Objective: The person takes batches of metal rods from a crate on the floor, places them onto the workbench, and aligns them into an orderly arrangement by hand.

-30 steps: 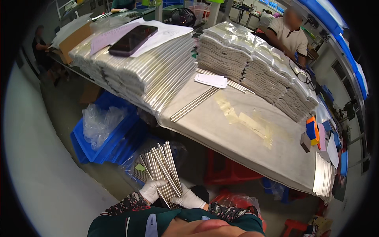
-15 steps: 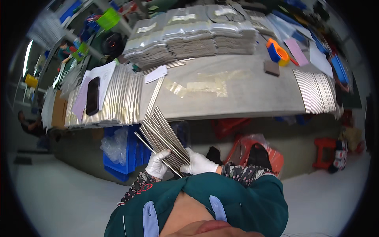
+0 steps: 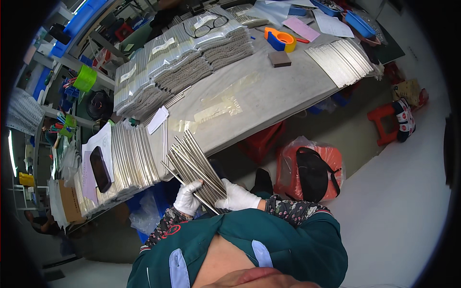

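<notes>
A loose bundle of shiny metal tubes (image 3: 196,165) lies across both my white-gloved hands, just in front of the table edge. My left hand (image 3: 188,197) is closed round the bundle's left side, its thumb on top; one tube there sticks out apart from the others. My right hand (image 3: 237,196) grips the right side near the lower ends. Past the bundle's far end, a few thin tubes (image 3: 165,139) lie on the table beside a small white paper slip (image 3: 158,120).
A row of tubes (image 3: 129,156) with papers and a phone (image 3: 100,169) covers the table's left end. Bagged stacks (image 3: 182,57) stand at the back. Further right are a tape dispenser (image 3: 280,39), a brown block (image 3: 279,59) and more tubes (image 3: 341,62). A red stool (image 3: 288,168) holds a black bag.
My view has turned to the right, so the table now slants up to the right and the red stool shows more fully. Both hands still hold the tubes, hardly shifted.
</notes>
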`<state>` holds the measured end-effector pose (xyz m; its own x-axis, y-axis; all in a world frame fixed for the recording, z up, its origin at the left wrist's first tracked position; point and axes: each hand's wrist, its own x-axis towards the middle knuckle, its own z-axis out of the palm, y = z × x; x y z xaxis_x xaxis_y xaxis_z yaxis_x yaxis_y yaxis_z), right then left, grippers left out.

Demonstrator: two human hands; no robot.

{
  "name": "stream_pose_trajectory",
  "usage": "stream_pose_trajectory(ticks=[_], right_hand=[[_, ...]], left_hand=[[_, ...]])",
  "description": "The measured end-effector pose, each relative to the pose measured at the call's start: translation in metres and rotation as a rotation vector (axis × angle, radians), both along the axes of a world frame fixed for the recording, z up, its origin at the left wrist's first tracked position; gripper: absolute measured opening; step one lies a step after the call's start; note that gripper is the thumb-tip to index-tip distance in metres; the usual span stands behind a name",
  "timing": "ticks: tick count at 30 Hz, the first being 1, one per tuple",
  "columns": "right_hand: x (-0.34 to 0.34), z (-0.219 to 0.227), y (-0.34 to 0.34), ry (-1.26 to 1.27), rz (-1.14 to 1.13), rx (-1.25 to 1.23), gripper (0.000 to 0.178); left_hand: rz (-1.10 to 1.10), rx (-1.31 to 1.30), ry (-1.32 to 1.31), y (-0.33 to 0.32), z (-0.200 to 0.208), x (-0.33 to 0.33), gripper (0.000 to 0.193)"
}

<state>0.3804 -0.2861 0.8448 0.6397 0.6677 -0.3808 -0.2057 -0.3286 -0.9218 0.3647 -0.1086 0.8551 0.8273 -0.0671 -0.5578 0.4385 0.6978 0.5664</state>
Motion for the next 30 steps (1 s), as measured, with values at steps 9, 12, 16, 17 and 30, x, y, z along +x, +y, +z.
stream_pose_trajectory(ticks=[9, 12, 16, 17, 30], right_hand=[[0.060, -0.007, -0.078, -0.056, -0.290, 0.091, 0.057], [0.095, -0.027, -0.122, -0.029, -0.411, 0.173, 0.056], [0.145, -0.017, -0.192, 0.087, -0.594, 0.279, 0.049], [0.154, -0.021, -0.208, 0.118, -0.652, 0.315, 0.048], [0.321, -0.029, -0.439, 0.124, -0.760, 0.290, 0.051]], left_hand=[[-0.228, -0.064, 0.111, -0.075, -0.015, 0.102, 0.028], [-0.319, -0.115, 0.178, -0.122, -0.035, 0.153, 0.023], [-0.431, -0.102, 0.139, -0.203, -0.044, 0.222, 0.027], [-0.482, -0.099, 0.122, -0.223, -0.047, 0.238, 0.030], [-0.538, -0.254, 0.089, -0.476, -0.077, 0.423, 0.020]])
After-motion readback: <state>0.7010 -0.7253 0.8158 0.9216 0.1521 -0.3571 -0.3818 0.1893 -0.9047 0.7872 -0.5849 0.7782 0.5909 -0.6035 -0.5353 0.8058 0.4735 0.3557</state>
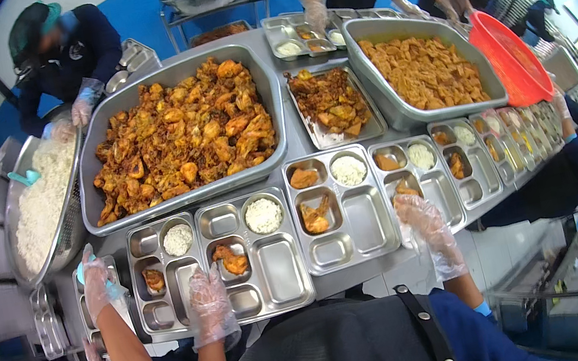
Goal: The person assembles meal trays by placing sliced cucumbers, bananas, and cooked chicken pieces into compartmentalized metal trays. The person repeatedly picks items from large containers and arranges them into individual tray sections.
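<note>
My left hand [211, 310], in a clear plastic glove, lies with fingers drawn together at the meeting edges of two divided metal trays, gripping the near edge of the second tray [279, 271]. Close to its fingertips is a piece of fried chicken [230, 259] in that tray. My right hand [427, 226], gloved likewise, reaches over another divided tray [450, 210]. Its fingers are closed on a piece of chicken [404, 189] in a small compartment, and the glove partly hides the hold. Rice [264, 216] and orange-brown pieces [304, 177] sit in other compartments.
Beyond the trays stand a big pan of fried chicken [188, 132], a smaller chicken tray [330, 103], a pan of sauced pieces [424, 71] and a red basin [511, 56]. At left, a co-worker's gloved hand [96, 282] is beside a rice bowl [39, 209]. Several co-workers surround the table.
</note>
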The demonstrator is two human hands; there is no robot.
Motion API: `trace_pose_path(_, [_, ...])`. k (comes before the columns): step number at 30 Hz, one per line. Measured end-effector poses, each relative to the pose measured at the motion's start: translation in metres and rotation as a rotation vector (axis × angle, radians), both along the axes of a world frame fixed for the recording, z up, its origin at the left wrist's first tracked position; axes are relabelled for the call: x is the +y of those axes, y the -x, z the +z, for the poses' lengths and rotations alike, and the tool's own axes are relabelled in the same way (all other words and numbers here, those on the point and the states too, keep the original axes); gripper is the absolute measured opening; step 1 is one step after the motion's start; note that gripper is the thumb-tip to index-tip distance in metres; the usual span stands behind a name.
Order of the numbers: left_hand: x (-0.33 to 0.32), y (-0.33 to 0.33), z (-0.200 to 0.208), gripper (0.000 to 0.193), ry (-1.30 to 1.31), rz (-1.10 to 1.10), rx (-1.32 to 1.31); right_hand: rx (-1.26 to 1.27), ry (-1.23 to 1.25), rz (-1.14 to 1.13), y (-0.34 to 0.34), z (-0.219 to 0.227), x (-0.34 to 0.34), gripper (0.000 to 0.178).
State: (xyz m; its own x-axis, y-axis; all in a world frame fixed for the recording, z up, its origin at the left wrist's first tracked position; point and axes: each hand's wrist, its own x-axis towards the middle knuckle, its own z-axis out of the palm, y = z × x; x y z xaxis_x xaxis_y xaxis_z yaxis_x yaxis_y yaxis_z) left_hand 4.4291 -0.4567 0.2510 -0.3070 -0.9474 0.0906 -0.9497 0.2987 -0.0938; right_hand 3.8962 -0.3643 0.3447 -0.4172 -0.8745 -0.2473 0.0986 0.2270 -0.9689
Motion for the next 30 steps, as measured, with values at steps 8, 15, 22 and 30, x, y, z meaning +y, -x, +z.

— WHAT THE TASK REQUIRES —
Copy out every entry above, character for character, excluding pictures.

— YOUR SOLUTION —
Objective: The person takes batches of metal rods from a crate on the floor, places them onto the workbench, and aligns them into an orderly arrangement by hand.

-30 steps: 
-15 steps: 
+0 steps: 

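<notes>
A loose bundle of shiny metal tubes (image 3: 196,165) lies across both my white-gloved hands, just in front of the table edge. My left hand (image 3: 188,197) is closed round the bundle's left side, its thumb on top; one tube there sticks out apart from the others. My right hand (image 3: 237,196) grips the right side near the lower ends. Past the bundle's far end, a few thin tubes (image 3: 165,139) lie on the table beside a small white paper slip (image 3: 158,120).
A row of tubes (image 3: 129,156) with papers and a phone (image 3: 100,169) covers the table's left end. Bagged stacks (image 3: 182,57) stand at the back. Further right are a tape dispenser (image 3: 280,39), a brown block (image 3: 279,59) and more tubes (image 3: 341,62). A red stool (image 3: 288,168) holds a black bag.
My view has turned to the right, so the table now slants up to the right and the red stool shows more fully. Both hands still hold the tubes, hardly shifted.
</notes>
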`<state>` holds the measured end-effector pose (xyz m; its own x-axis, y-axis; all in a world frame fixed for the recording, z up, its origin at the left wrist's first tracked position; point and axes: each hand's wrist, its own x-axis towards the middle knuckle, its own z-axis out of the palm, y = z × x; x y z xaxis_x xaxis_y xaxis_z yaxis_x yaxis_y yaxis_z), right then left, grippers left out.

Demonstrator: two human hands; no robot.

{
  "name": "stream_pose_trajectory",
  "usage": "stream_pose_trajectory(ticks=[_], right_hand=[[_, ...]], left_hand=[[_, ...]])",
  "description": "The measured end-effector pose, each relative to the pose measured at the call's start: translation in metres and rotation as a rotation vector (axis × angle, radians), both along the axes of a world frame fixed for the recording, z up, its origin at the left wrist's first tracked position; gripper: absolute measured opening; step one lies a step after the call's start; note that gripper is the thumb-tip to index-tip distance in metres; the usual span stands behind a name",
  "timing": "ticks: tick count at 30 Hz, the first being 1, one per tuple",
  "columns": "right_hand: x (-0.34 to 0.34), z (-0.219 to 0.227), y (-0.34 to 0.34), ry (-1.26 to 1.27), rz (-1.14 to 1.13), rx (-1.25 to 1.23), gripper (0.000 to 0.178); left_hand: rz (-1.10 to 1.10), rx (-1.31 to 1.30), ry (-1.32 to 1.31), y (-0.33 to 0.32), z (-0.200 to 0.208), x (-0.33 to 0.33), gripper (0.000 to 0.193)"
}

<state>0.3804 -0.2861 0.8448 0.6397 0.6677 -0.3808 -0.2057 -0.3286 -0.9218 0.3647 -0.1086 0.8551 0.8273 -0.0671 -0.5578 0.4385 0.6978 0.5664</state>
Motion for the next 30 steps (1 s), as measured, with values at steps 9, 12, 16, 17 and 30, x, y, z along +x, +y, +z.
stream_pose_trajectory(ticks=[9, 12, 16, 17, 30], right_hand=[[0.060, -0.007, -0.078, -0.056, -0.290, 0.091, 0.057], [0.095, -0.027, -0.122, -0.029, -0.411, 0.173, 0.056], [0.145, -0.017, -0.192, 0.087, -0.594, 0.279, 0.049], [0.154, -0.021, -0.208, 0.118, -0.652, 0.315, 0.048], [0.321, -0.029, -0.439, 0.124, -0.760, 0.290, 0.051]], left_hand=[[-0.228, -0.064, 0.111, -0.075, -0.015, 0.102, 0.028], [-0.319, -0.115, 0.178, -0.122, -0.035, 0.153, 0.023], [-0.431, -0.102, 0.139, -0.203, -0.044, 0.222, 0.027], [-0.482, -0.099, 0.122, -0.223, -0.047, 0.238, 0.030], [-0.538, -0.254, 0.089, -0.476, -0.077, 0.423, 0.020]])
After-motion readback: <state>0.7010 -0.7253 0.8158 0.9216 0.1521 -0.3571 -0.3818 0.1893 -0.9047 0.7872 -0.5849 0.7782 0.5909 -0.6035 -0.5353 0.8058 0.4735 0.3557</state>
Goal: The person assembles meal trays by placing sliced cucumbers, bananas, and cooked chicken pieces into compartmentalized metal trays. The person repeatedly picks items from large containers and arranges them into individual tray sections.
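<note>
My left hand [211, 310], in a clear plastic glove, lies with fingers drawn together at the meeting edges of two divided metal trays, gripping the near edge of the second tray [279, 271]. Close to its fingertips is a piece of fried chicken [230, 259] in that tray. My right hand [427, 226], gloved likewise, reaches over another divided tray [450, 210]. Its fingers are closed on a piece of chicken [404, 189] in a small compartment, and the glove partly hides the hold. Rice [264, 216] and orange-brown pieces [304, 177] sit in other compartments.
Beyond the trays stand a big pan of fried chicken [188, 132], a smaller chicken tray [330, 103], a pan of sauced pieces [424, 71] and a red basin [511, 56]. At left, a co-worker's gloved hand [96, 282] is beside a rice bowl [39, 209]. Several co-workers surround the table.
</note>
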The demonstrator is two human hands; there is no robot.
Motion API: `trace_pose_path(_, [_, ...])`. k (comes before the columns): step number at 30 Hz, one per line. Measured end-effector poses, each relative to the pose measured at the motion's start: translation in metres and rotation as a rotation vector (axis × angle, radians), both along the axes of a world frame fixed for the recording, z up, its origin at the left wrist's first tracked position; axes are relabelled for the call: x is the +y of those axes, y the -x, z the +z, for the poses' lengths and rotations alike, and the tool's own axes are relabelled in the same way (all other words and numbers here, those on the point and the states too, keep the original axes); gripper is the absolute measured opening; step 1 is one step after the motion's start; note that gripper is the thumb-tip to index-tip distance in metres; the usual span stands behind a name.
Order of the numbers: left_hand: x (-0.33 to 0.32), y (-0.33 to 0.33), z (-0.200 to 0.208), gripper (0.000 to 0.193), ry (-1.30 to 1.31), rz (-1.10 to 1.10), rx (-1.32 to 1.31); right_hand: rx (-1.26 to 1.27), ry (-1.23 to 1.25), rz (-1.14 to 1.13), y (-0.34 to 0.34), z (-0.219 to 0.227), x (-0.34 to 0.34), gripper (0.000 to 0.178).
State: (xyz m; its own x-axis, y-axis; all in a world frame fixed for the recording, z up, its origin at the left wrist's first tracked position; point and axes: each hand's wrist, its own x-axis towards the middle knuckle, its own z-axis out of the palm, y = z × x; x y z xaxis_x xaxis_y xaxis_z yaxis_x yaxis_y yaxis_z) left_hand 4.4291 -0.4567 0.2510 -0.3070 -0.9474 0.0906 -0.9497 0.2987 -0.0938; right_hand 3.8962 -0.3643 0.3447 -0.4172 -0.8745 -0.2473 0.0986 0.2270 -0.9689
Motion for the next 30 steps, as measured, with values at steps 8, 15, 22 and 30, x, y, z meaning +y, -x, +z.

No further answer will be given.